Clinical outcomes after long-term treatment with alglucosidase alfa in infants and children with advanced Pompe disease.
MedLine Citation:
PMID:  19287243     Owner:  NLM     Status:  MEDLINE    
Abstract/OtherAbstract:
PURPOSE: A clinical trial was conducted to evaluate the safety and efficacy of alglucosidase alfa in infants and children with advanced Pompe disease.

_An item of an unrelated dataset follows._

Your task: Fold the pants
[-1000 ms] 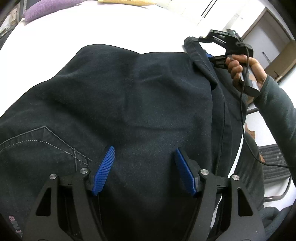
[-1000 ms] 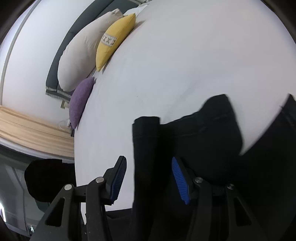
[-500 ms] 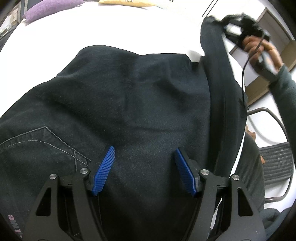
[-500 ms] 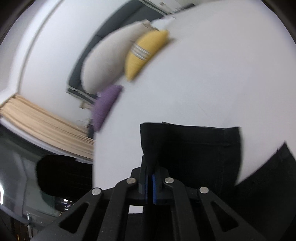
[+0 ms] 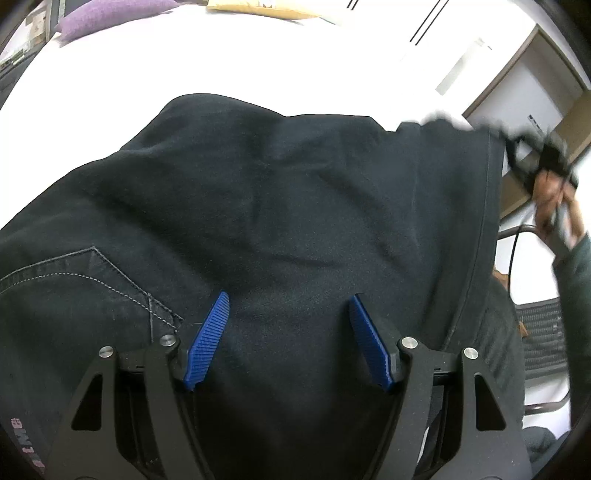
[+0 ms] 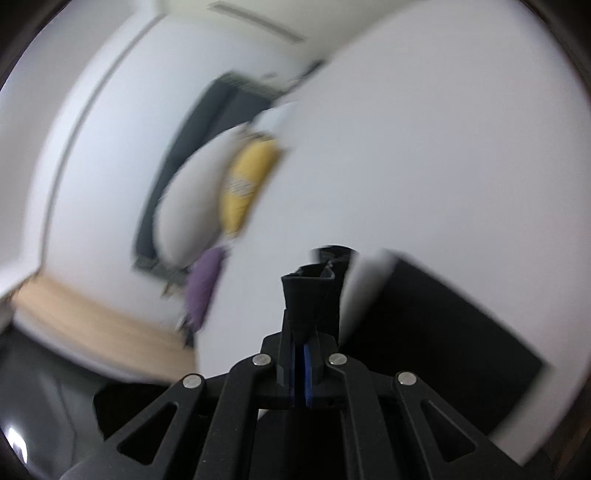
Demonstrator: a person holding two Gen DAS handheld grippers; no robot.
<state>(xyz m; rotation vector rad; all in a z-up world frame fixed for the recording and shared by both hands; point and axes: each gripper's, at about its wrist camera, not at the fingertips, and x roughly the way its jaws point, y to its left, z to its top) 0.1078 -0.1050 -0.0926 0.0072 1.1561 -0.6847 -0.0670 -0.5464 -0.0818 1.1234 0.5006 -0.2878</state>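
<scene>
Dark pants (image 5: 258, 206) lie spread on a white bed (image 5: 221, 55), with a stitched back pocket at the left. My left gripper (image 5: 288, 306) is open, its blue pads (image 5: 207, 339) resting over the fabric. My right gripper (image 6: 303, 354) is shut on the pants' hem (image 6: 314, 295) and holds it lifted above the bed. It also shows blurred at the right of the left wrist view (image 5: 535, 162), pulling a pant leg (image 5: 472, 229) up.
A purple pillow (image 5: 110, 14), a yellow pillow (image 6: 247, 184) and a pale pillow (image 6: 184, 214) lie at the bed's head. A mesh chair (image 5: 543, 332) stands beside the bed on the right.
My right gripper shut on the hem and has lifted it up and to the right, drawing the pant leg off the bed. The left gripper has not moved.
</scene>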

METHODS: Open-label, multicenter study of IV alglucosidase alfa treatment in 21 infants 3-43 months old (median 13 months) with minimal acid alpha-glucosidase activity and abnormal left ventricular mass index by echocardiography. Patients received IV alglucosidase alfa every 2 weeks for up to 168 weeks (median 120 weeks). Survival results were compared with an untreated reference cohort.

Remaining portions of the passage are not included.